Minnesota Sea Grant researchers said new findings from a two-year study show that PFAS contamination continues to enter the Great Lakes region through rain and snow.
The project, funded by the U.S. Geological Survey, monitored precipitation at five locations across Minnesota and Michigan and detected PFAS in all samples collected.
The research will be presented at the National Atmospheric Sediment Program Science Symposium in Madison, Wisconsin, in June.
Scientists involved in the project say the results strengthen evidence that airborne PFAS contamination is widespread and can travel long distances before establishing itself in watersheds, lakes and surrounding ecosystems.
The findings also raise concerns about the limitations of current PFAS monitoring methods. Researchers found that routine testing only captures a small fraction of the fluorinated chemicals present in precipitation, suggesting that environmental pollution may be more widespread than previously understood.
PFAS detected in all samples during the two-year study
PFAS are synthetic chemicals widely used in consumer and industrial products such as nonstick cookware, waterproof clothing, firefighting foam, and food packaging.
Many PFAS compounds degrade so slowly that they are sometimes referred to as forever chemicals.
The new study focused on atmospheric deposition, the process by which chemicals in the atmosphere return to Earth through precipitation.
Weekly rain and snow samples were collected over two years to better understand how PFAS enter the Great Lakes environment.
Project leader Alex Free, research and fellowship coordinator at Minnesota Sea Grant, said the researchers were surprised by both the consistency of PFAS detection and the changes in the chemical composition of the samples.
By continuously monitoring PFAS, Free said, researchers were able to identify short-term spikes in contamination levels that might have been missed with less frequent testing.
The study found that atmospheric deposition appears to be a persistent source of PFAS contamination throughout the region.
Track potential pollution sources with atmospheric modeling
The researchers also used atmospheric transport modeling to investigate the path of air masses before precipitation events occur.
Scientists are beginning to identify potential source areas associated with contamination by comparing weather patterns and PFAS measurements.
Miguel Bernardez, a postdoctoral fellow who worked on the study, said tracking atmospheric transport at this scale is extremely complex because researchers are analyzing trace chemical concentrations spread over a vast geographic area.
The modeling work supports growing evidence that PFAS contamination is not limited to wastewater discharge sites or industrial facilities near waterways.
Instead, airlifting can allow PFAS and related fluorochemicals to travel hundreds of miles before being deposited by rain or snowfall.
This discovery has major implications for environmental management across the Great Lakes Basin, with regulators and researchers increasingly focusing on regional contamination pathways rather than isolated local sources.

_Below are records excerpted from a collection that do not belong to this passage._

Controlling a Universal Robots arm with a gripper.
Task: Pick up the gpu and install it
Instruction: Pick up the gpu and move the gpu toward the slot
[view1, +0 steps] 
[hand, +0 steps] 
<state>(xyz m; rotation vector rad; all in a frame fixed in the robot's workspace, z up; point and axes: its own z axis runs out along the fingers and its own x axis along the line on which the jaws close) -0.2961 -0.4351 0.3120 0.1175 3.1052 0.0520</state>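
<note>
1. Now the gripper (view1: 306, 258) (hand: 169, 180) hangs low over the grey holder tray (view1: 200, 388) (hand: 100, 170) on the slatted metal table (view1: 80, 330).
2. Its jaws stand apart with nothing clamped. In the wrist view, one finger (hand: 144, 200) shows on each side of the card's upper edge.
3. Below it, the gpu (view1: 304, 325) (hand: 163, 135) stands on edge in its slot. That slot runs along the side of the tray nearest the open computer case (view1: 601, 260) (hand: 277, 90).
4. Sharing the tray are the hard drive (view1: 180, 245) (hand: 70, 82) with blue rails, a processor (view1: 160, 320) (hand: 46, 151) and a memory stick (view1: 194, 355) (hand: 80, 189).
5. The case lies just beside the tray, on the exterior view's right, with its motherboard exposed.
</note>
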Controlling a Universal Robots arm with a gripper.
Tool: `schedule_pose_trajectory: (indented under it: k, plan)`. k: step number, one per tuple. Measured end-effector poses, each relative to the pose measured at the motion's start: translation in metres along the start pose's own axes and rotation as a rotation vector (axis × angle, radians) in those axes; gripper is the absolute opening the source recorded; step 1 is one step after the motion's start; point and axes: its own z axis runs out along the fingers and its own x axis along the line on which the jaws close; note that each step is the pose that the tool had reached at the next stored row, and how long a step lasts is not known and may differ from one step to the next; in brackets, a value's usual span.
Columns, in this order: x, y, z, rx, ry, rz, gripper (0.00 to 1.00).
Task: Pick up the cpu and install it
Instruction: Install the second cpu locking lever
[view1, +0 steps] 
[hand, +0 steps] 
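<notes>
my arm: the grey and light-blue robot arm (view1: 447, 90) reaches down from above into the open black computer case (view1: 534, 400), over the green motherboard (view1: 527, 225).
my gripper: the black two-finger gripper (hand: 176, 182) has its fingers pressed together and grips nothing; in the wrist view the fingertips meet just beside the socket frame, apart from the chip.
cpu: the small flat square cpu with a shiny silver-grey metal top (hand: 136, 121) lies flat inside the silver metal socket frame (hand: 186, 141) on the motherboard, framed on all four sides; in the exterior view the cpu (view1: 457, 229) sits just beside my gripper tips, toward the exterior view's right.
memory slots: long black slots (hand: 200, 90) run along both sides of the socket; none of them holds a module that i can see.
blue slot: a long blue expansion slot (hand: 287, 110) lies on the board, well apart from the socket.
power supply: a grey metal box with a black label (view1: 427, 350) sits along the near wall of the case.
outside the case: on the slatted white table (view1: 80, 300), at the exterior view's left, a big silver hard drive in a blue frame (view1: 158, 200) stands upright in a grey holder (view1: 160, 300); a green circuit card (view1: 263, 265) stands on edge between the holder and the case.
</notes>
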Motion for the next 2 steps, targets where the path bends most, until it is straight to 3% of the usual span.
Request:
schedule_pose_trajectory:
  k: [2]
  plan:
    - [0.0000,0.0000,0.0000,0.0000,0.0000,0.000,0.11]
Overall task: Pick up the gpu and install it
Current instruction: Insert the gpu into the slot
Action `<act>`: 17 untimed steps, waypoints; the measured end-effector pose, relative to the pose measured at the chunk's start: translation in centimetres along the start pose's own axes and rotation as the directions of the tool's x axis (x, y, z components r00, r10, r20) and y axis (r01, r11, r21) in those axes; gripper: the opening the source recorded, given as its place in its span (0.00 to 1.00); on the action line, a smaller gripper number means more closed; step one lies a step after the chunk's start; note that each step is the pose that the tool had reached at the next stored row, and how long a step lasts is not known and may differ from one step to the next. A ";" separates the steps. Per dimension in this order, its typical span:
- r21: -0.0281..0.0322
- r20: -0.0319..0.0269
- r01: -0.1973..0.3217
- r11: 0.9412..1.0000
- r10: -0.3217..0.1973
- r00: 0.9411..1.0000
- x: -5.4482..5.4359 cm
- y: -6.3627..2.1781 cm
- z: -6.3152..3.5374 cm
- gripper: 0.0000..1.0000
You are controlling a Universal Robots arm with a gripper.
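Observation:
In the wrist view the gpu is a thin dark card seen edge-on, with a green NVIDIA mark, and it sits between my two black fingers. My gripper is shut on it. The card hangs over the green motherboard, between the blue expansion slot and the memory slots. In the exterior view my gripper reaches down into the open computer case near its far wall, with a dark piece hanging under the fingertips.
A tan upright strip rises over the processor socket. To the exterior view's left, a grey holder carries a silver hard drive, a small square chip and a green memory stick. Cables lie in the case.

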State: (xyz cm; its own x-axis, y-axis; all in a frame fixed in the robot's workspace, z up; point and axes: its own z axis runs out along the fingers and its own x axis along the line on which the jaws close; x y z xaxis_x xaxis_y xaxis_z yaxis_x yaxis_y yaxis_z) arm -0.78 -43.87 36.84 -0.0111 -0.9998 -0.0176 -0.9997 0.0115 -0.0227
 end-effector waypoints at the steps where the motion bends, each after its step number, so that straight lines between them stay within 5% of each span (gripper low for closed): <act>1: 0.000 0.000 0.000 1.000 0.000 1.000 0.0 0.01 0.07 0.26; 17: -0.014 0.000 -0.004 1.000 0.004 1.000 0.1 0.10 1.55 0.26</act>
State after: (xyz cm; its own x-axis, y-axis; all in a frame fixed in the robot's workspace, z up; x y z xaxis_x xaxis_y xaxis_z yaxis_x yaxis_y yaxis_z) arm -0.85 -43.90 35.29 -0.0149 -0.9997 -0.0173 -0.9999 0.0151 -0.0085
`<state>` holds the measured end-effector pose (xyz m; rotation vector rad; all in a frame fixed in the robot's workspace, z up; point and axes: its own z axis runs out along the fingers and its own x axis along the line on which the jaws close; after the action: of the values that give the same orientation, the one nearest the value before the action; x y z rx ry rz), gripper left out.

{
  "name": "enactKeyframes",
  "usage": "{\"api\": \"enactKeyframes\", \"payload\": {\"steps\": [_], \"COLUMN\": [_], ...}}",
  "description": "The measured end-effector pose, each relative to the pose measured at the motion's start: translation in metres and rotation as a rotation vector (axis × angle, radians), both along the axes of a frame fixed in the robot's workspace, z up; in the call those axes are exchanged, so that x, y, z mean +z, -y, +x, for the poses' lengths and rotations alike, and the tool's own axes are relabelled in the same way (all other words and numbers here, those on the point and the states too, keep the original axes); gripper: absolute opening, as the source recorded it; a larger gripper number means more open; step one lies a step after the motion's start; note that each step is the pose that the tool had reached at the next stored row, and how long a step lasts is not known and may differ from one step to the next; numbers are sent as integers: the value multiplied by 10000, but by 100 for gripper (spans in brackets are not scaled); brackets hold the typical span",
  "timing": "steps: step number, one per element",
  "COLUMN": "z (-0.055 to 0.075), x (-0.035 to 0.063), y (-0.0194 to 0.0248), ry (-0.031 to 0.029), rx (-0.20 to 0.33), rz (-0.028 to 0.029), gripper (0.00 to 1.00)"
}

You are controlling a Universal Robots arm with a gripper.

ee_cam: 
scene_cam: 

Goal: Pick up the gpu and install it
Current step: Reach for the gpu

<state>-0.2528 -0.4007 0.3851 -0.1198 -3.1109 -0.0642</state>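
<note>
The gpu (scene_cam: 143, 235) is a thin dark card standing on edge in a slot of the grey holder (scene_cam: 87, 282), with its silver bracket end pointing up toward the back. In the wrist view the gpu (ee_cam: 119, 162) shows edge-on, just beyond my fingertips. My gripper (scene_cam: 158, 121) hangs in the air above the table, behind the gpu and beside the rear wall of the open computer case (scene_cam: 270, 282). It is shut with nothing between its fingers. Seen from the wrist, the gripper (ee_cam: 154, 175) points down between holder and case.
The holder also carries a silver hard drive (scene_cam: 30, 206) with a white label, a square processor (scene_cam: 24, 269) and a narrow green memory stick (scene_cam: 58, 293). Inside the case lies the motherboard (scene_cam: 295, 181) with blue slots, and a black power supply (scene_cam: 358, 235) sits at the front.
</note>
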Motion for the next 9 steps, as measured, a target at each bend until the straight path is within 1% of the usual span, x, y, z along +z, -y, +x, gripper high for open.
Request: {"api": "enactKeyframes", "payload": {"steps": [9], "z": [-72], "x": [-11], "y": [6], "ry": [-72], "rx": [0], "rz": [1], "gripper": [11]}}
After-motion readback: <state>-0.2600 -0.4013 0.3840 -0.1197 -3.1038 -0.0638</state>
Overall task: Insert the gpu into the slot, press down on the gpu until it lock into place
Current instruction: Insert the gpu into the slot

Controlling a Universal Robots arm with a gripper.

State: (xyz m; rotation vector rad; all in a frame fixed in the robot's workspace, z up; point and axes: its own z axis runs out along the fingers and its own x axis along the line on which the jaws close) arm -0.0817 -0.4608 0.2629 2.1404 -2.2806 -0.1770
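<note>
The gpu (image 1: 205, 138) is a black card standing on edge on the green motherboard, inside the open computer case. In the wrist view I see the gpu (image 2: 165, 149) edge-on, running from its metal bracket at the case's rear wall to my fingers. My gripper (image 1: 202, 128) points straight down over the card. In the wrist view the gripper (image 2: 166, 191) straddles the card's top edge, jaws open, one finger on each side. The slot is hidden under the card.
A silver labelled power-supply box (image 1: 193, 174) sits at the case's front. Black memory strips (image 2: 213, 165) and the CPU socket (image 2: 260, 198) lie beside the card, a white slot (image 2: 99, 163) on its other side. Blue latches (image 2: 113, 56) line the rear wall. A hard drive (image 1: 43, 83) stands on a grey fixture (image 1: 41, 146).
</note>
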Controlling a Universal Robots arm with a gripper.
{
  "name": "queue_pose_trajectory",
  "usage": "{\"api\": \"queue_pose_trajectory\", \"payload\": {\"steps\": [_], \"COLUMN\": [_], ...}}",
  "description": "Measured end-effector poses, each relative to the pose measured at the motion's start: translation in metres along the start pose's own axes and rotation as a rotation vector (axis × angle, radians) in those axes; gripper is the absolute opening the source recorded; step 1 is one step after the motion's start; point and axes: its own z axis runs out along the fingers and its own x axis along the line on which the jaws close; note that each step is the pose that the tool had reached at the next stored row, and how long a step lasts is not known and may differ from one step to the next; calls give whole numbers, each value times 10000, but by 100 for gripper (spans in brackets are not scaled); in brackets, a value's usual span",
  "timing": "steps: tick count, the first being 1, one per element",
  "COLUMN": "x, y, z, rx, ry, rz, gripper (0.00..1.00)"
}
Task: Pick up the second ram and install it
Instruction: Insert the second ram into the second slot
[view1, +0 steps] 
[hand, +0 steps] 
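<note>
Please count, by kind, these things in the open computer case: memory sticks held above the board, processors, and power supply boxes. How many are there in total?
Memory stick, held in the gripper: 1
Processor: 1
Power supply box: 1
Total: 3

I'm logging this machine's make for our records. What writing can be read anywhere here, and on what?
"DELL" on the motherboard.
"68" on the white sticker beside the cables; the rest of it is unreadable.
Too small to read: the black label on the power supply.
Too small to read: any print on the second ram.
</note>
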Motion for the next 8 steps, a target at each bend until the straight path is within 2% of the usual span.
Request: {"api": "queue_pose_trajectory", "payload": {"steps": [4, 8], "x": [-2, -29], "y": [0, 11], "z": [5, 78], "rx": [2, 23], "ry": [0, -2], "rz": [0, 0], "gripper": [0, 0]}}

Current PFAS monitoring may miss hundreds of chemicals
The third analysis presented by the research team examined whether existing PFAS monitoring programs adequately measure the full range of fluorinated chemicals in the environment.
Graduate researcher Quinn Whiting compared measurements of 33 commonly monitored PFAS compounds with extensive testing for extractable organofluorides.
The results showed that standard PFAS testing only accounted for a small portion of the total fluorinated chemicals detected in the sediment samples.
Additional screening identified approximately 300 different fluorinated chemical signals, including pesticides, pharmaceutical compounds, PFAS precursors, and other substances not typically included in environmental testing programs.
Whiting said many people assume that standard PFAS monitoring captures all contamination, but current approaches measure only a limited subset of the thousands of PFAS compounds thought to exist worldwide.
The findings suggest that advanced non-targeted analysis techniques may become increasingly important to understanding the true scale of PFAS contamination in the Great Lakes region.
Long-term monitoring of PFAS could shape future policy
Researchers also observed seasonal changes in air pollution levels, with some fluorinated compounds increasing from spring to summer and decreasing in winter.
Scientists involved in the project say the study could help environmental authorities develop more accurate PFAS budgets for watersheds and improve pollution control strategies across the region.
This study adds to the growing body of evidence that atmospheric transport plays an important role in spreading PFAS contamination throughout the Great Lakes ecosystem.